▸ Exercise prompt
Include in the output exactly the lines from the opening of the data through the line containing "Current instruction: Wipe", and nothing more.

▸ Data extract
=== Section Start ===

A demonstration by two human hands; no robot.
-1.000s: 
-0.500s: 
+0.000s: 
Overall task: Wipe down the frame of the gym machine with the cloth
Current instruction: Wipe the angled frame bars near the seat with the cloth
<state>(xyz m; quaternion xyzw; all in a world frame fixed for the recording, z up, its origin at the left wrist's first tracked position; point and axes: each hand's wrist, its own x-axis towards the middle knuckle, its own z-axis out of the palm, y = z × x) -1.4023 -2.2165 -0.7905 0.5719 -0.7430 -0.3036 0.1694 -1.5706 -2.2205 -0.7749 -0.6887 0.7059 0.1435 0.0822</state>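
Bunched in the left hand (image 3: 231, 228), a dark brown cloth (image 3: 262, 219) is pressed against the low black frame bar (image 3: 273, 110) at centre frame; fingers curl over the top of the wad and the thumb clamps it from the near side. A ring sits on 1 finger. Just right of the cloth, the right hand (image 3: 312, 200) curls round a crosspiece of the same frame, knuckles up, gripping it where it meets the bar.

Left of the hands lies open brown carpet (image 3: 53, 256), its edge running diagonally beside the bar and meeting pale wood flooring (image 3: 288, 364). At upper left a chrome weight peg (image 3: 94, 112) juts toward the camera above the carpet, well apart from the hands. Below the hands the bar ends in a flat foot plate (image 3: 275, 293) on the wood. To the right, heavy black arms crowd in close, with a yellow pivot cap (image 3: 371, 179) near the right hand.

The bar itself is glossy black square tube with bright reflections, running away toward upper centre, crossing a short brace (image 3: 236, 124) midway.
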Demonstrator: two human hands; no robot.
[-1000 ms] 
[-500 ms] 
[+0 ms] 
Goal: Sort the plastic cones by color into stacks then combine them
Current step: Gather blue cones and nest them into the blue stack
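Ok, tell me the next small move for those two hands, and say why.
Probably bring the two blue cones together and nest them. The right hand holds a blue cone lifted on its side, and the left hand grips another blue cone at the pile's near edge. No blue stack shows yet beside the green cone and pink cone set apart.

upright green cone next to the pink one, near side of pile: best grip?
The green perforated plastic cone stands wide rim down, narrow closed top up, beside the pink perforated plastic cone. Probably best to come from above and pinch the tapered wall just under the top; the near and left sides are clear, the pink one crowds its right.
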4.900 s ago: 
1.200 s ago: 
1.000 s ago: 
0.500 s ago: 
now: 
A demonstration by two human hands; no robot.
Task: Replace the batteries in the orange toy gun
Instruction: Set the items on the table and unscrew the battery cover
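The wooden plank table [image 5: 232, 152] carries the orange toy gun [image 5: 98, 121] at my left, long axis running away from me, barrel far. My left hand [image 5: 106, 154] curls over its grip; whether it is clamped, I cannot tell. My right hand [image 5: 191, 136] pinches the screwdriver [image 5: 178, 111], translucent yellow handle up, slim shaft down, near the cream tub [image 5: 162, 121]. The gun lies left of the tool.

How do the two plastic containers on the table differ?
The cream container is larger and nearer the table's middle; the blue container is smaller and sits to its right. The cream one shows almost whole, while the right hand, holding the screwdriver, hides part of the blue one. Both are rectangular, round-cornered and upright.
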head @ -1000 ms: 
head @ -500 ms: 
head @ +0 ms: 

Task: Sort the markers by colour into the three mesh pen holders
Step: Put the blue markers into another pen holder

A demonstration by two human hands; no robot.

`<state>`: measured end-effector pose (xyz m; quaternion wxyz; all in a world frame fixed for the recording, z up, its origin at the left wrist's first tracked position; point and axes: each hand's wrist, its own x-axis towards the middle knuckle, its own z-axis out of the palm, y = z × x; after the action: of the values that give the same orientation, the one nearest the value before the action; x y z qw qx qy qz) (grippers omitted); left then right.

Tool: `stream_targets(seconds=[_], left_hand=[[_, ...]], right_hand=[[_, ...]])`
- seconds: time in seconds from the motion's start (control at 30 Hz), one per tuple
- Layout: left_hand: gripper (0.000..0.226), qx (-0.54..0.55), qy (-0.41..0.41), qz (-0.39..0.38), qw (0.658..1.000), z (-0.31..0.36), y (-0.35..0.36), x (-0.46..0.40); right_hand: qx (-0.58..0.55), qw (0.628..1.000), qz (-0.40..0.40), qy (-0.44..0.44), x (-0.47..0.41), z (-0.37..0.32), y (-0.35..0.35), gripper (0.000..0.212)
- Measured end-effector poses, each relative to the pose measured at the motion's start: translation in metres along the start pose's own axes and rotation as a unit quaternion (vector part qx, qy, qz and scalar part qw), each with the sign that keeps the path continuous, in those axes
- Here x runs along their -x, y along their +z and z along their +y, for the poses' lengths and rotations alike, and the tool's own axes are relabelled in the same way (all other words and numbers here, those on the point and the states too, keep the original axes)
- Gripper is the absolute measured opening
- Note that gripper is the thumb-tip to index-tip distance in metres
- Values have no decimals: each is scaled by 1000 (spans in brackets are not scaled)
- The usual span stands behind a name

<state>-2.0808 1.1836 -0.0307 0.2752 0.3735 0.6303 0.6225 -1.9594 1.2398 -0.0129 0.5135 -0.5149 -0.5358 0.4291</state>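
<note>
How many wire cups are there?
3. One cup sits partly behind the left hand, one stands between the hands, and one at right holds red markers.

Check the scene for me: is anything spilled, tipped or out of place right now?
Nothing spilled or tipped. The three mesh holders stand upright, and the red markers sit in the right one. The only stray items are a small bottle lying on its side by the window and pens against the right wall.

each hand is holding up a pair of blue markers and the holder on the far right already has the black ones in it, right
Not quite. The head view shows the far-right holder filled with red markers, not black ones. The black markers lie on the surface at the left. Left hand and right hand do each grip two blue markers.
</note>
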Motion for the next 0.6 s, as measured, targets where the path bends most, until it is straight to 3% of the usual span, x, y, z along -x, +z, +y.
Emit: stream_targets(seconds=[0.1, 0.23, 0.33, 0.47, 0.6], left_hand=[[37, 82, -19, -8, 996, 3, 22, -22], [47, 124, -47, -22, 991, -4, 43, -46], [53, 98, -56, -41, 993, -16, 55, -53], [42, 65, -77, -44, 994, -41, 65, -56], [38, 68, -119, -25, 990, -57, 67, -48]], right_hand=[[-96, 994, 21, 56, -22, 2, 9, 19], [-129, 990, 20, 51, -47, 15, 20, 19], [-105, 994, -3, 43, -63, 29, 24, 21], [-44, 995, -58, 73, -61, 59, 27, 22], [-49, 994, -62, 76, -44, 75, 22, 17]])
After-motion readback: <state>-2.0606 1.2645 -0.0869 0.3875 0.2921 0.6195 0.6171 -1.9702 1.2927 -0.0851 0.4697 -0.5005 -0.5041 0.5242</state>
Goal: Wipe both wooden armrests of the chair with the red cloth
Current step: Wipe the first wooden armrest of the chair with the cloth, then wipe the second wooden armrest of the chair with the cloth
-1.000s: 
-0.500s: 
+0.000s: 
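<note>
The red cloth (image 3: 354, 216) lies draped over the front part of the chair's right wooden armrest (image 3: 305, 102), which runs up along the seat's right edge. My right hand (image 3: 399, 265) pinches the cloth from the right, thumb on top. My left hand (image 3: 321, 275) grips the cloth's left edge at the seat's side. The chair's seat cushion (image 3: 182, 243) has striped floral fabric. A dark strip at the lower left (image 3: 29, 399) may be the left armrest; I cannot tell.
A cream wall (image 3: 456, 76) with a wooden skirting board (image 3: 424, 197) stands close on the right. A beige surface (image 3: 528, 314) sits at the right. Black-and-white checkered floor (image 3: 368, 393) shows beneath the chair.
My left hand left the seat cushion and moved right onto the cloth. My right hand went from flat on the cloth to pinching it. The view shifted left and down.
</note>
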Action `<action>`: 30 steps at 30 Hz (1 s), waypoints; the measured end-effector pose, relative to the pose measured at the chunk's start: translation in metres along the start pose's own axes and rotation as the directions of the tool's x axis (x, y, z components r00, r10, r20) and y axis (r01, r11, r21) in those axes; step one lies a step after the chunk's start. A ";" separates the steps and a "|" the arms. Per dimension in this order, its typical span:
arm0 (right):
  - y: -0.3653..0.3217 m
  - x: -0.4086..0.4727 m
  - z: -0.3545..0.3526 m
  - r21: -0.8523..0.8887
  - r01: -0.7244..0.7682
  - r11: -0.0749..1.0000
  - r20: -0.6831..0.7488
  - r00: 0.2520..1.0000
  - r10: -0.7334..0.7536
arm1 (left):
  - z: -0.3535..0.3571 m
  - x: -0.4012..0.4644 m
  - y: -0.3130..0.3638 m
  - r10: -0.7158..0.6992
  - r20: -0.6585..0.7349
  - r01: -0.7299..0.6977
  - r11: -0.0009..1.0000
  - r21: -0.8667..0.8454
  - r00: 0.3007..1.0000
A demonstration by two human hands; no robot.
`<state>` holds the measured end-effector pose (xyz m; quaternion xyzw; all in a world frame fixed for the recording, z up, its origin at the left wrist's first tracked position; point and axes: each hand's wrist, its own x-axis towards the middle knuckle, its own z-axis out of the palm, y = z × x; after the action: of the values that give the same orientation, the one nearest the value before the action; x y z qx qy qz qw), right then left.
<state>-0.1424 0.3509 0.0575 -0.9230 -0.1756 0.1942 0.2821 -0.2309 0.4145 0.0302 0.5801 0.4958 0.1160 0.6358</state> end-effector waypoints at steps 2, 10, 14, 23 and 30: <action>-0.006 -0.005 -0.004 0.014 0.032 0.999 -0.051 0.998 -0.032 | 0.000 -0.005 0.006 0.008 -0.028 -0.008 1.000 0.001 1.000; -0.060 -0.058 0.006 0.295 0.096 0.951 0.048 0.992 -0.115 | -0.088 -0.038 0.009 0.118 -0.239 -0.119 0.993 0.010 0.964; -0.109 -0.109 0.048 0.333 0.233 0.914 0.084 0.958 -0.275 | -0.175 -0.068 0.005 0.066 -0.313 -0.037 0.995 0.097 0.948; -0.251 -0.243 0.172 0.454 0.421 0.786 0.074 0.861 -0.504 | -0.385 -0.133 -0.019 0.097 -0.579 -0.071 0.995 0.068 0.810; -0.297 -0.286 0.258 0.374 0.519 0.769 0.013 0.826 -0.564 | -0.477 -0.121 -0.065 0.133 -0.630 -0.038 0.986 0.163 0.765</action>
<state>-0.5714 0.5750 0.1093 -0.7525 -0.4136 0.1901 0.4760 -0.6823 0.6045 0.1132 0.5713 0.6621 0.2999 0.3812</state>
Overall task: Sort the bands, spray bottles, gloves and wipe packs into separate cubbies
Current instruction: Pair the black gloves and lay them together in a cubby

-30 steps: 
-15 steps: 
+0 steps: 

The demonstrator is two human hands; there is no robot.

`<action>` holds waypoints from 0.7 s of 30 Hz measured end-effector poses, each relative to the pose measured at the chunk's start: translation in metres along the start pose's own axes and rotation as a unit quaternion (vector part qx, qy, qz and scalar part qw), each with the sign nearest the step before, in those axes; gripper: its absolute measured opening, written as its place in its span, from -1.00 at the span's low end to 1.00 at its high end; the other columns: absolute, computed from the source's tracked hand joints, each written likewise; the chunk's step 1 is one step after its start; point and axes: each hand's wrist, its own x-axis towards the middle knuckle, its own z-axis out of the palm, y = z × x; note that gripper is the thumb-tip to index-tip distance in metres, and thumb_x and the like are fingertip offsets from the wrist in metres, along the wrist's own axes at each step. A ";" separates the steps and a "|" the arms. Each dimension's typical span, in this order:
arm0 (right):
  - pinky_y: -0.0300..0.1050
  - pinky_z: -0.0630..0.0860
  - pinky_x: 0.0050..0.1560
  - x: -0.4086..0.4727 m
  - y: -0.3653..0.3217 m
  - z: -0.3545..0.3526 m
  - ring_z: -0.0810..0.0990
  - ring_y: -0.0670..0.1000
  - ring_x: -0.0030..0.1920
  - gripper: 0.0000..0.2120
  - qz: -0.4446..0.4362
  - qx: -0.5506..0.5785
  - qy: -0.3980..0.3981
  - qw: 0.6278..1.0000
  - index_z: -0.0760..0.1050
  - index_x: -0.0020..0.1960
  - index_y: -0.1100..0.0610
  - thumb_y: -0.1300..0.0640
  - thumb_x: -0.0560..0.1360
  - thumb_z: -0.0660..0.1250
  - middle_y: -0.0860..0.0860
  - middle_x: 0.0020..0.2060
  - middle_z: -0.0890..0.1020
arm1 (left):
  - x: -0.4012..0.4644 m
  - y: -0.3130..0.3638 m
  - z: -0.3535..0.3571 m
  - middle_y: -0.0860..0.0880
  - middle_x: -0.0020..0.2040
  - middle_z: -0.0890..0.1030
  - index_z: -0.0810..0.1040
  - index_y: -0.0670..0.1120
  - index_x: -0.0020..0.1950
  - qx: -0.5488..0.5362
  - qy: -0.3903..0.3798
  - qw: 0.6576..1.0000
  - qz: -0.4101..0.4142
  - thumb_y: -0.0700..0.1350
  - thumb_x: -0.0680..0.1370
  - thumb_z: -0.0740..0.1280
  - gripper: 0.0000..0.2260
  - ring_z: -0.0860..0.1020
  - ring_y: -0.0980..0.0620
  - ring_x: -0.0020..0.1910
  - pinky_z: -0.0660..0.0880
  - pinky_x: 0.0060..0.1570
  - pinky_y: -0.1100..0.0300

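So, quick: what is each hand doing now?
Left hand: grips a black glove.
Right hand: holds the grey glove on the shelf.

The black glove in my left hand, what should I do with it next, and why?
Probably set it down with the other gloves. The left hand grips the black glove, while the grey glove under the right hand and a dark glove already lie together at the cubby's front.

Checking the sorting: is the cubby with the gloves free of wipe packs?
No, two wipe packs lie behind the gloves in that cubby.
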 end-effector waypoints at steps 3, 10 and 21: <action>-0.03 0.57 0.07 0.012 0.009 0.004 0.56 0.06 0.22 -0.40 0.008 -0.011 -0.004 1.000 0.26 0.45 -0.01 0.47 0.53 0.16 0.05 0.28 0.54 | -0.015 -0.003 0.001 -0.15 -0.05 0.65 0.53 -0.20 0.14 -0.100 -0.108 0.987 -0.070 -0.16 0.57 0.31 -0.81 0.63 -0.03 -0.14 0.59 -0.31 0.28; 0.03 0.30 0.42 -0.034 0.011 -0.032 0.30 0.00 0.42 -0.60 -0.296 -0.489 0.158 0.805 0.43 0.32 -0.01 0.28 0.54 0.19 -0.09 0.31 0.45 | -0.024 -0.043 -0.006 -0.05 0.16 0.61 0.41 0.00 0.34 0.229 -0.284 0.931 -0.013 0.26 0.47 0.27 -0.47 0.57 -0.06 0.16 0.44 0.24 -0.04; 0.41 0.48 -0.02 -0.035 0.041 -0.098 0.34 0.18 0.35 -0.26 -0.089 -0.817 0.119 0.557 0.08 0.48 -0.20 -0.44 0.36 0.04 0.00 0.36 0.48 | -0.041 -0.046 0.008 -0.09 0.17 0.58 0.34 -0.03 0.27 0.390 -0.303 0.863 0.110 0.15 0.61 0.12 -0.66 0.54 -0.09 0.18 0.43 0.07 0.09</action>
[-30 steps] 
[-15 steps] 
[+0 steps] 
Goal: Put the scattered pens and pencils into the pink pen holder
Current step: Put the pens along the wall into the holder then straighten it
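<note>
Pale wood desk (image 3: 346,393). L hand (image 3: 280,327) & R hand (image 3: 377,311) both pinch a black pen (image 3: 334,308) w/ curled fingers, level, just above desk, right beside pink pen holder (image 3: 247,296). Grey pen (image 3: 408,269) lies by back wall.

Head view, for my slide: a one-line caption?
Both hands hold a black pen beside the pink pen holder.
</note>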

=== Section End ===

▸ Result of the task
A demonstration by two human hands; no robot.
-1.000s: 
-0.500s: 
+0.000s: 
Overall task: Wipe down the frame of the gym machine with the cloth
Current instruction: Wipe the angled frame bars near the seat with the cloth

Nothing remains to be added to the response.